- _Task brief_: Write out the data below exactly, beginning with the first line and ending once the line that has "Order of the" is written.

- _Dataset section_:

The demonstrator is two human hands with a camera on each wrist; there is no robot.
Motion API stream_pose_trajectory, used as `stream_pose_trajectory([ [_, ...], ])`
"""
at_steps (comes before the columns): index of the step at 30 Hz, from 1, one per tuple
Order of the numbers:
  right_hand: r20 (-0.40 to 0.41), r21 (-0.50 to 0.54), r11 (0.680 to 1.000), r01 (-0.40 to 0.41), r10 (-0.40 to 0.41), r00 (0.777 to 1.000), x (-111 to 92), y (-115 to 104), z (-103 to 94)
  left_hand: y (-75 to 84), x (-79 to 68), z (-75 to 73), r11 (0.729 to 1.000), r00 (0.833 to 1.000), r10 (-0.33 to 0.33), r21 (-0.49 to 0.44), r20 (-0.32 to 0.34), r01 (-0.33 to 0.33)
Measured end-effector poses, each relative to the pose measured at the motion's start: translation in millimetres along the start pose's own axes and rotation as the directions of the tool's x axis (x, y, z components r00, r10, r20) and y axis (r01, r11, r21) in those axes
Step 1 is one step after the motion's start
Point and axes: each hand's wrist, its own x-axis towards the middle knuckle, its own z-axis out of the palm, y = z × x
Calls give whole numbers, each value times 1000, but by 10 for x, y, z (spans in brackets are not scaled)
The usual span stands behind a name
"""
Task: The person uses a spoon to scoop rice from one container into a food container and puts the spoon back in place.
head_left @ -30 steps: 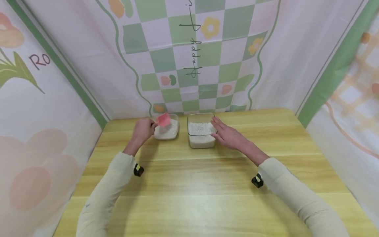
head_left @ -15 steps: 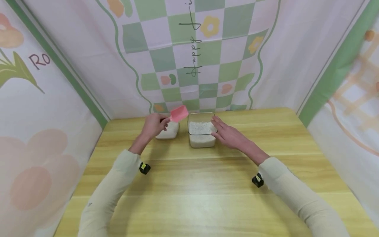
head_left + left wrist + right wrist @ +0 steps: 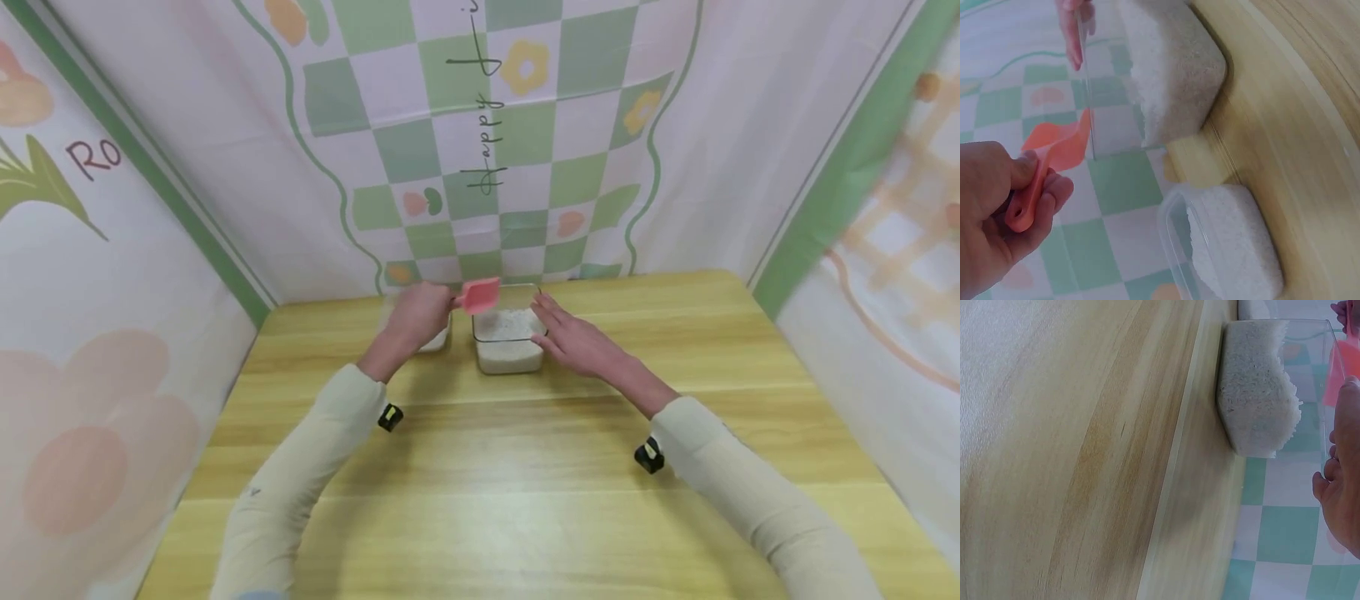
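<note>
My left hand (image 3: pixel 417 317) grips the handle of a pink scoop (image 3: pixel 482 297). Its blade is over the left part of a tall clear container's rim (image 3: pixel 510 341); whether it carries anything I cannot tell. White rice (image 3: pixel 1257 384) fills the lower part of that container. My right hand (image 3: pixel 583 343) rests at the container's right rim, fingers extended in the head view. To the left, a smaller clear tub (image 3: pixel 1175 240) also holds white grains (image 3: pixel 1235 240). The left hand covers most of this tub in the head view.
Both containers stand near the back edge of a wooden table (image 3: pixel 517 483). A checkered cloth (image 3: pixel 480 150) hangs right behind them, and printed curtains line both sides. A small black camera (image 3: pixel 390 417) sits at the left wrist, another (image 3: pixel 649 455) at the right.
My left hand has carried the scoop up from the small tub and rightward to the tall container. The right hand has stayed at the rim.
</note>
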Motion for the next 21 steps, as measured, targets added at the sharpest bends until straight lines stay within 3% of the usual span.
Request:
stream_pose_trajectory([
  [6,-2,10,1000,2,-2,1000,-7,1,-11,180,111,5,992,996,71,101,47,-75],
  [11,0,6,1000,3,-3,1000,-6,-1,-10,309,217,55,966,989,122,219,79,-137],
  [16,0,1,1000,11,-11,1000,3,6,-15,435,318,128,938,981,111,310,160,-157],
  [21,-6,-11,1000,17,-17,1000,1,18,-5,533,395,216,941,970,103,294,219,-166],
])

- _The completed task_:
The demonstrator is two human hands with a camera on each wrist; there is no robot.
Motion API stream_pose_trajectory, used as `stream_pose_trajectory([ [_, ...], ])`
"""
at_steps (comes before the columns): index of the step at 30 Hz, from 1, one per tuple
Order of the numbers:

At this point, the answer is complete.